At the beginning of the 20th century, China opened its doors to the rest of the world: the clash of cultures, the encounter of East and West. Despite this epoch of political chaos, important discoveries were made and scientific bodies for research were established due to the introduction of new field methods made by western archaeologists. After the communists took control of China, from 1949 until 1973, Chinese archaeology went through a period of darkness and retreat. Today the splendours and achievements of ancient China are revealed to modern eyes: a large number of discoveries, major international exhibitions follow one another. From the early Neolithic painted pottery, the Shang and Zhou bronzes, the bronze bells of Marquis Yi of Zeng, the impressive army of the First Emperor, to the lavish tomb of the Marquise of Dai; from the Yellow River to the Blue River, from North to South, China's origins are revealed.

== Selected publications ==
- Du Néolithique à l'Âge du Bronze en Chine du Nord-Ouest : La culture de Qijia et ses connexions, collection « Mémoires de la Mission Archéologique Française en Asie Centrale » (nº 6). Paris: Éditions Recherche sur les Civilisations, 1995
- La redécouverte de la Chine ancienne, collection « Découvertes Gallimard » (nº 360), série Archéologie. Paris: Éditions Gallimard, 1998 (new edition in 2008)
  - UK edition – The Search for Ancient China, 'New Horizons' series.
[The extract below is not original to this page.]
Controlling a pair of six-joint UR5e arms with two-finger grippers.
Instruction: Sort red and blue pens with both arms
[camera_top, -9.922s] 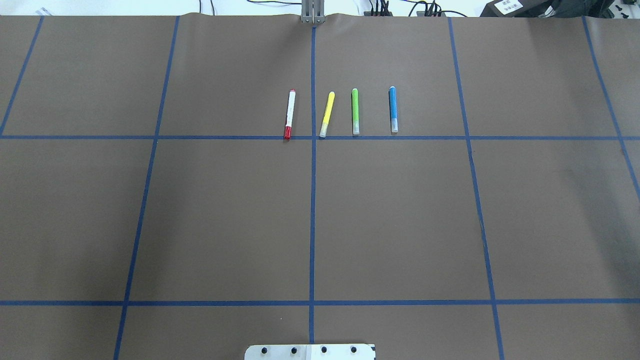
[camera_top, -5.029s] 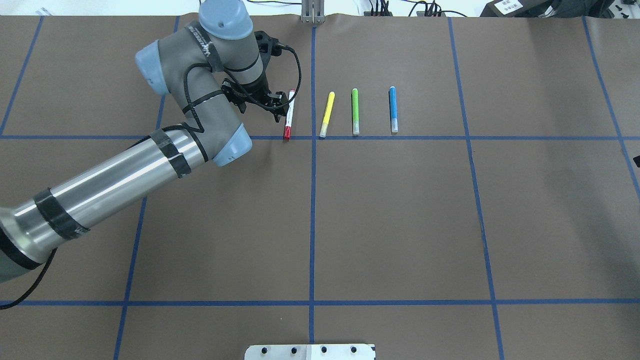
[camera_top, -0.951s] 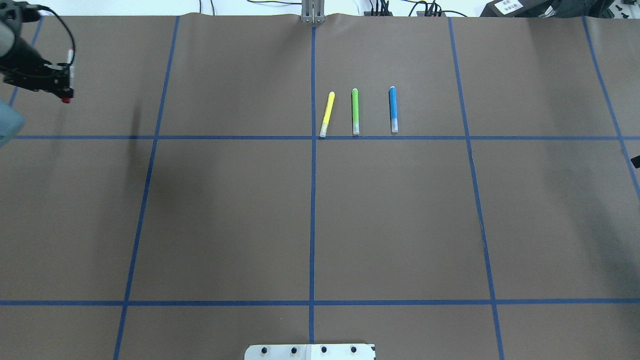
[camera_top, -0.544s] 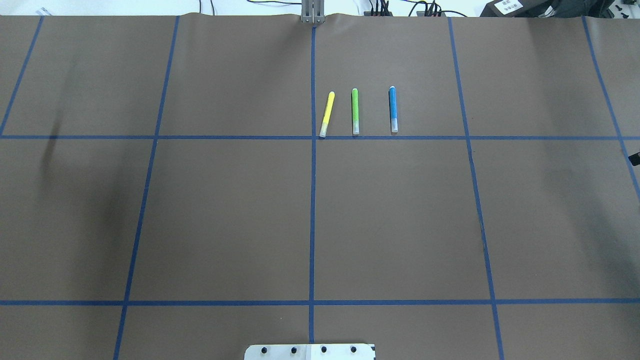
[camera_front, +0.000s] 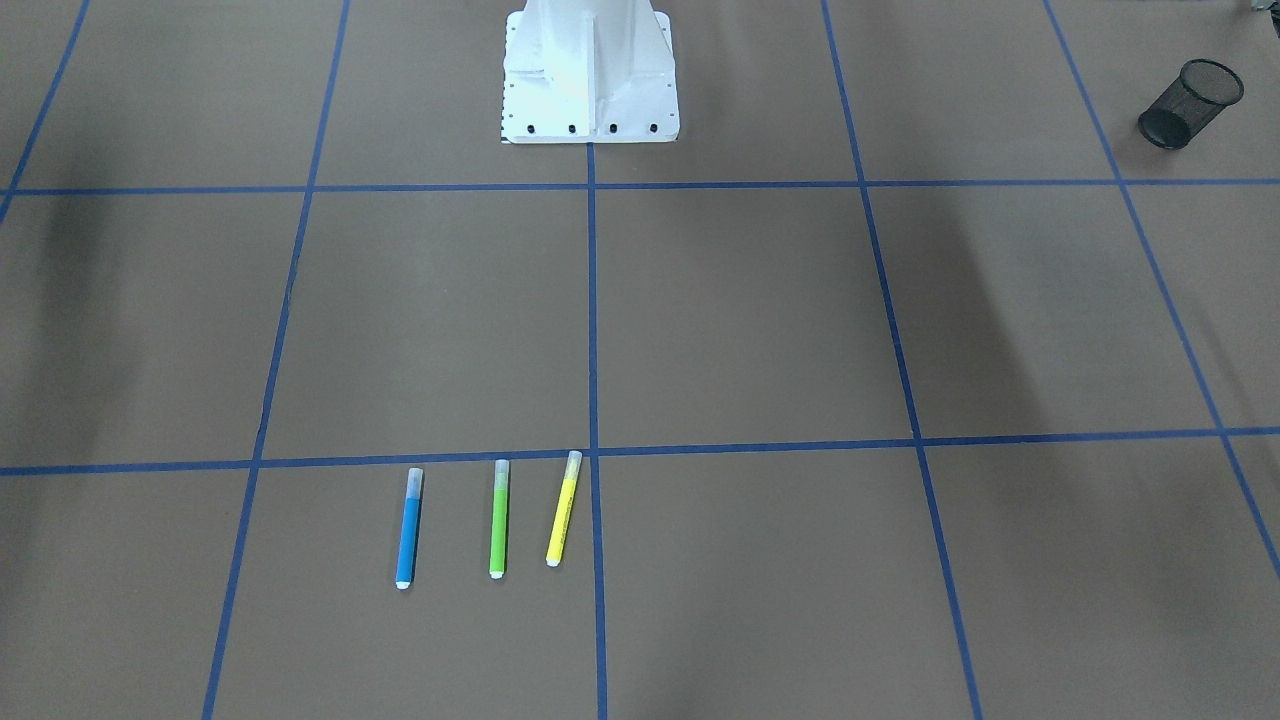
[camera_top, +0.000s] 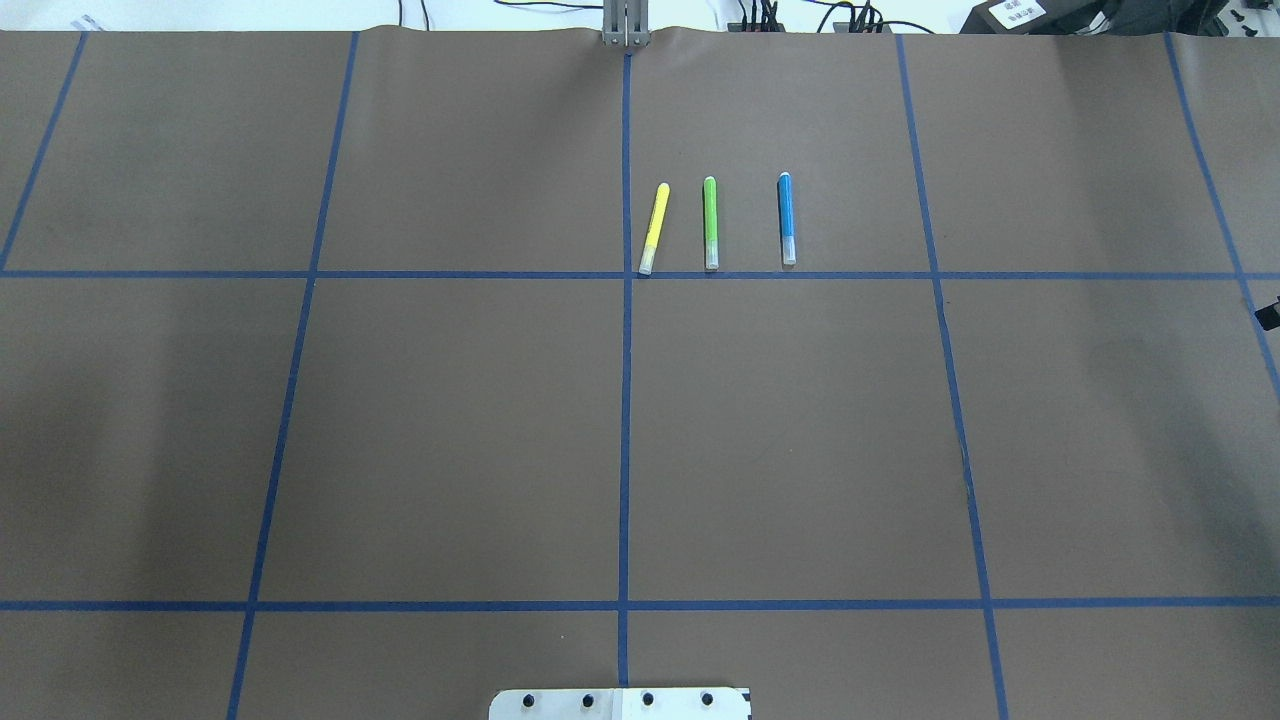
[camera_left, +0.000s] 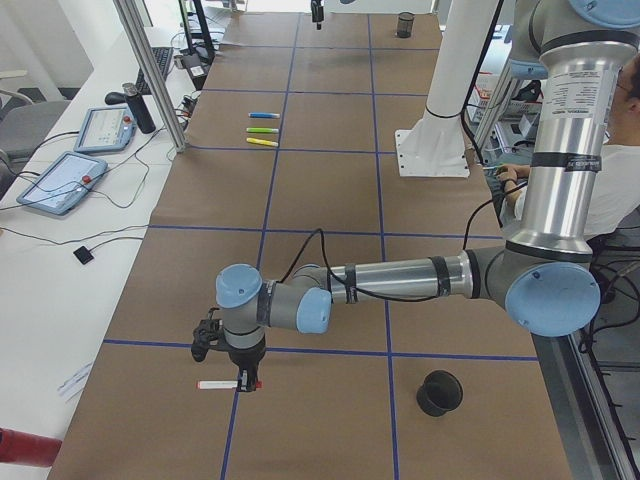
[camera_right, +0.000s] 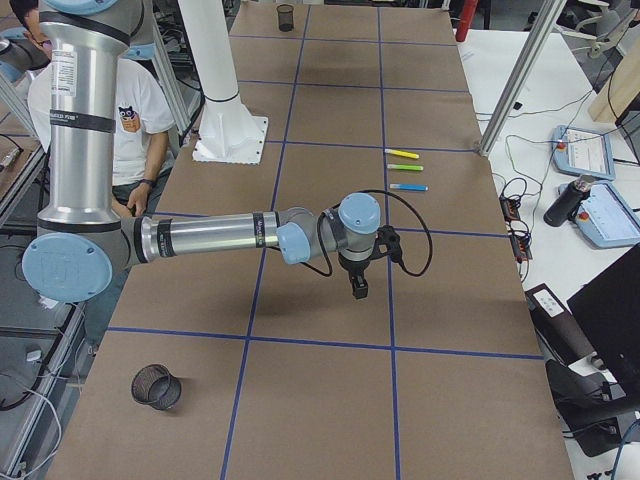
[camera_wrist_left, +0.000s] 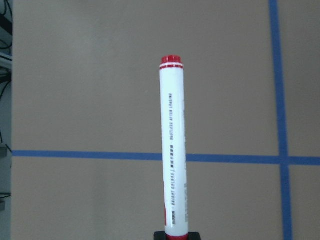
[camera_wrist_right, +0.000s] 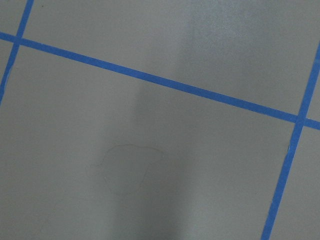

London: Thames & Hudson, 1999 (reprinted in 2010)
  - US edition – The Search for Ancient China, "Abrams Discoveries" series. New York: Harry N. Abrams, 1999
- With Abduressul Idriss, Keriya, mémoires d'un fleuve : Archéologie et civilisation des oasis du Taklamakan, Paris: Éditions Findakly, 2001

== Documentaries ==
The Mummies of Taklamakan (Les Momies du Taklamakan), a 2003 documentary film about the Taklamakan mummies discovered by the research campaign led by Corinne Debaine-Francfort and Abduressul Idriss. It is a part of the DVD documentary Le Mystère des momies from Arte's documentary collection The Human Adventure. The documentary is directed by Olivier Horn and available in English.

Debaine-Francfort also appears in Loulan : les princesses endormies, as commentator, a documentary directed by Serge Tignères, released in 2006.